═════ INFORMATION PROVIDED ═════
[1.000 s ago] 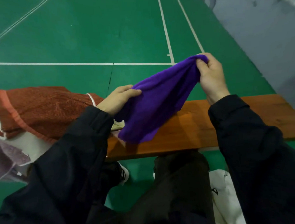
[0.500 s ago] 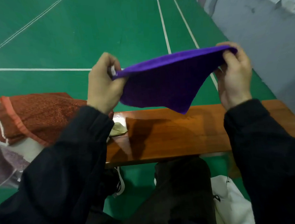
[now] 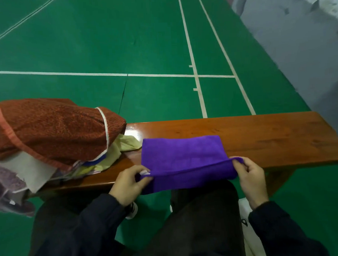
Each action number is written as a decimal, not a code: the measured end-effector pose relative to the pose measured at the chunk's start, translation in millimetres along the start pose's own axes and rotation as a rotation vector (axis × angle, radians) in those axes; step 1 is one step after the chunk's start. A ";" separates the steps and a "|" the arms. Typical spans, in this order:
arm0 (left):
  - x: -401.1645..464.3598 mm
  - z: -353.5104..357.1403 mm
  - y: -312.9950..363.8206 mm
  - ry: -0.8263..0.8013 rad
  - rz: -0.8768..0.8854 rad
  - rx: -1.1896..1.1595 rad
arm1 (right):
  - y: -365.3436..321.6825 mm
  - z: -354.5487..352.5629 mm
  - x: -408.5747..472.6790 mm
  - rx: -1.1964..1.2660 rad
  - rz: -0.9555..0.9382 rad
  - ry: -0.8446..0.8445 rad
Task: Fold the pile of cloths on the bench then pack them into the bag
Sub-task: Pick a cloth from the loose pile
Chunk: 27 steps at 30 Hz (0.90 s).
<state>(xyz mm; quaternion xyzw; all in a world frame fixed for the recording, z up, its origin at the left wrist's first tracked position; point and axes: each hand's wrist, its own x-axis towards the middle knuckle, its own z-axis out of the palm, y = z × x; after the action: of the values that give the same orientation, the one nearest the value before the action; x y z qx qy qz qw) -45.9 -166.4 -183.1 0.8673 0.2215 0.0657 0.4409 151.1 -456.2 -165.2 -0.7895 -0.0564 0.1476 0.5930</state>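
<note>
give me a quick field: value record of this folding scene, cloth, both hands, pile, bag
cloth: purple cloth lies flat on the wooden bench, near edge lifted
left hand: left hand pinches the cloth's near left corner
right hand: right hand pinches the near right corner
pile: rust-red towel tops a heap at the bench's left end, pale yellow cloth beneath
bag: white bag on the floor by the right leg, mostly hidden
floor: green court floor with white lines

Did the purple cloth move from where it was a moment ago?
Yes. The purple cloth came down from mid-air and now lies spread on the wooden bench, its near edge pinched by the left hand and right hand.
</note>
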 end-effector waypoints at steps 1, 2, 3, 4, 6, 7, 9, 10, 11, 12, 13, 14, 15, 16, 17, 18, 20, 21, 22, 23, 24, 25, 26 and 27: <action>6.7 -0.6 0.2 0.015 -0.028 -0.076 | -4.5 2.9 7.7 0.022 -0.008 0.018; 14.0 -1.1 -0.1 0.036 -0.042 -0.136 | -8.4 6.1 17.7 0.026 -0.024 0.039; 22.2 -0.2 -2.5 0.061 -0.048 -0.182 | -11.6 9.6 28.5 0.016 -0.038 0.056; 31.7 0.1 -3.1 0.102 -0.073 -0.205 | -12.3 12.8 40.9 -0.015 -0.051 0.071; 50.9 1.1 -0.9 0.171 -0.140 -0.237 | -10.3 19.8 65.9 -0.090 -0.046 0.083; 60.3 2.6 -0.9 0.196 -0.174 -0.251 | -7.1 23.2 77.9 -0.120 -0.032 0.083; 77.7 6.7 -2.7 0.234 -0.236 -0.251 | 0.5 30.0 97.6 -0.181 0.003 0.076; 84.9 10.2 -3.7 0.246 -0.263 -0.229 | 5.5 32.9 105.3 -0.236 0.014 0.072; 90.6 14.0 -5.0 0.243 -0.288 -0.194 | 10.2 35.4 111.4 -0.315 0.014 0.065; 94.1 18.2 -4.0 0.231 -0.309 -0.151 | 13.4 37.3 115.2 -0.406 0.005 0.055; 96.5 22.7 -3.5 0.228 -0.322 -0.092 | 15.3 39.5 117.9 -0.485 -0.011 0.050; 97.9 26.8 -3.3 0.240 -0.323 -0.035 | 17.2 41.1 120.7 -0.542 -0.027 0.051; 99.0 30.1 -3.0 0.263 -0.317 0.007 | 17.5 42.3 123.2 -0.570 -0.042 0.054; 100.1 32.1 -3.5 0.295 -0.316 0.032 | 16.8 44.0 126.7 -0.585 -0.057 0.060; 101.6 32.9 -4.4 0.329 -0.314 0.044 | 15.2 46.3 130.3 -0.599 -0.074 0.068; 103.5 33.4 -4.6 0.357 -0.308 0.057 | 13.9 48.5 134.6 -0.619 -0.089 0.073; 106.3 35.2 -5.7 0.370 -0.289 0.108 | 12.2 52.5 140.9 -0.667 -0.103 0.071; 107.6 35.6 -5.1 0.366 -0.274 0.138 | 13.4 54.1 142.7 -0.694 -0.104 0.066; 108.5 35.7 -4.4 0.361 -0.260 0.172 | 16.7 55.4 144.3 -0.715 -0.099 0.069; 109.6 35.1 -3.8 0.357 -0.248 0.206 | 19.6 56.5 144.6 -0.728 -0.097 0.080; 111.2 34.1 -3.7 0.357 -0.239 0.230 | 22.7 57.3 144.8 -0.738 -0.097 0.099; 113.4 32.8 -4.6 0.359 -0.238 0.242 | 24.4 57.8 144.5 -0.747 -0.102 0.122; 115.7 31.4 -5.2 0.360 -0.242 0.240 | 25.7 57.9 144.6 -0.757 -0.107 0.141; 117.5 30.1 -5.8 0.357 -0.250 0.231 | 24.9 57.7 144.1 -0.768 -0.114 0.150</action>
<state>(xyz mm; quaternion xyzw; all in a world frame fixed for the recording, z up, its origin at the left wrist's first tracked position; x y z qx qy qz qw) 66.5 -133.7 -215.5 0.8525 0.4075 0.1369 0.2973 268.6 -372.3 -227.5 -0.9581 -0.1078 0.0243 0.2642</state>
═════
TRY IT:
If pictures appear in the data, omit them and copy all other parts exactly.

EXERCISE ANSWER:
[1.000 s ago] 
[0.500 s ago] 
[now] 
Each action number is written as a decimal, not a code: the measured end-effector pose relative to the pose measured at the chunk's start, translation in millimetres along the start pose's own axes and rotation as a rotation vector (axis × angle, radians) in those axes; step 1 is one step after the chunk's start. A ";" separates the steps and a "|" the arms. Typical spans, in this order:
arm0 (left):
  - x: -401.1645..464.3598 mm
  - z: -353.5104..357.1403 mm
  - y: -312.9950..363.8206 mm
  - ry: -0.8263..0.8013 rad
  - rz: -0.8768..0.8854 rad
  - rx: -1.1896..1.1595 rad
arm1 (right):
  - y: -365.3436..321.6825 mm
  - z: -354.5487..352.5629 mm
  - x: -408.5747..472.6790 mm
  - rx: -1.1964..1.2660 rad
  - rz: -0.9555..0.9382 rad
  - ry: -0.8446..0.8445 rad
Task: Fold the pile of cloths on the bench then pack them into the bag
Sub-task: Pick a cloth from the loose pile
Chunk: 27 steps at 30 Hz (0.90 s).
<state>(xyz mm; quaternion xyzw; all in a world frame fixed for the recording, z up, its origin at the left wrist's first tracked position; point and axes: each hand's wrist, its own x-axis towards the middle knuckle, its own z-axis out of the palm, y = z × x; after the action: of the values that give the same orientation, the one nearest the value before the action; x y z qx qy qz qw) -45.9 -166.4 -183.1 0.8673 0.2215 0.0657 0.4409 151.1 -456.2 -165.2 -0.7895 -0.0564 0.1476 0.5930</state>
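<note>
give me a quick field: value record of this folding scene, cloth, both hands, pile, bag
cloth: purple cloth lies flat on the wooden bench, near edge lifted
left hand: left hand pinches the cloth's near left corner
right hand: right hand pinches the near right corner
pile: rust-red towel tops a heap at the bench's left end, pale yellow cloth beneath
bag: white bag on the floor by the right leg, mostly hidden
floor: green court floor with white lines

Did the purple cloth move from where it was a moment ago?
Yes. The purple cloth came down from mid-air and now lies spread on the wooden bench, its near edge pinched by the left hand and right hand.
</note>
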 end-effector waypoints at steps 1, 2, 3, 4, 6, 7, 9, 10, 11, 12, 13, 14, 15, 16, 17, 18, 20, 21, 22, 23, 24, 25, 26 and 27: <action>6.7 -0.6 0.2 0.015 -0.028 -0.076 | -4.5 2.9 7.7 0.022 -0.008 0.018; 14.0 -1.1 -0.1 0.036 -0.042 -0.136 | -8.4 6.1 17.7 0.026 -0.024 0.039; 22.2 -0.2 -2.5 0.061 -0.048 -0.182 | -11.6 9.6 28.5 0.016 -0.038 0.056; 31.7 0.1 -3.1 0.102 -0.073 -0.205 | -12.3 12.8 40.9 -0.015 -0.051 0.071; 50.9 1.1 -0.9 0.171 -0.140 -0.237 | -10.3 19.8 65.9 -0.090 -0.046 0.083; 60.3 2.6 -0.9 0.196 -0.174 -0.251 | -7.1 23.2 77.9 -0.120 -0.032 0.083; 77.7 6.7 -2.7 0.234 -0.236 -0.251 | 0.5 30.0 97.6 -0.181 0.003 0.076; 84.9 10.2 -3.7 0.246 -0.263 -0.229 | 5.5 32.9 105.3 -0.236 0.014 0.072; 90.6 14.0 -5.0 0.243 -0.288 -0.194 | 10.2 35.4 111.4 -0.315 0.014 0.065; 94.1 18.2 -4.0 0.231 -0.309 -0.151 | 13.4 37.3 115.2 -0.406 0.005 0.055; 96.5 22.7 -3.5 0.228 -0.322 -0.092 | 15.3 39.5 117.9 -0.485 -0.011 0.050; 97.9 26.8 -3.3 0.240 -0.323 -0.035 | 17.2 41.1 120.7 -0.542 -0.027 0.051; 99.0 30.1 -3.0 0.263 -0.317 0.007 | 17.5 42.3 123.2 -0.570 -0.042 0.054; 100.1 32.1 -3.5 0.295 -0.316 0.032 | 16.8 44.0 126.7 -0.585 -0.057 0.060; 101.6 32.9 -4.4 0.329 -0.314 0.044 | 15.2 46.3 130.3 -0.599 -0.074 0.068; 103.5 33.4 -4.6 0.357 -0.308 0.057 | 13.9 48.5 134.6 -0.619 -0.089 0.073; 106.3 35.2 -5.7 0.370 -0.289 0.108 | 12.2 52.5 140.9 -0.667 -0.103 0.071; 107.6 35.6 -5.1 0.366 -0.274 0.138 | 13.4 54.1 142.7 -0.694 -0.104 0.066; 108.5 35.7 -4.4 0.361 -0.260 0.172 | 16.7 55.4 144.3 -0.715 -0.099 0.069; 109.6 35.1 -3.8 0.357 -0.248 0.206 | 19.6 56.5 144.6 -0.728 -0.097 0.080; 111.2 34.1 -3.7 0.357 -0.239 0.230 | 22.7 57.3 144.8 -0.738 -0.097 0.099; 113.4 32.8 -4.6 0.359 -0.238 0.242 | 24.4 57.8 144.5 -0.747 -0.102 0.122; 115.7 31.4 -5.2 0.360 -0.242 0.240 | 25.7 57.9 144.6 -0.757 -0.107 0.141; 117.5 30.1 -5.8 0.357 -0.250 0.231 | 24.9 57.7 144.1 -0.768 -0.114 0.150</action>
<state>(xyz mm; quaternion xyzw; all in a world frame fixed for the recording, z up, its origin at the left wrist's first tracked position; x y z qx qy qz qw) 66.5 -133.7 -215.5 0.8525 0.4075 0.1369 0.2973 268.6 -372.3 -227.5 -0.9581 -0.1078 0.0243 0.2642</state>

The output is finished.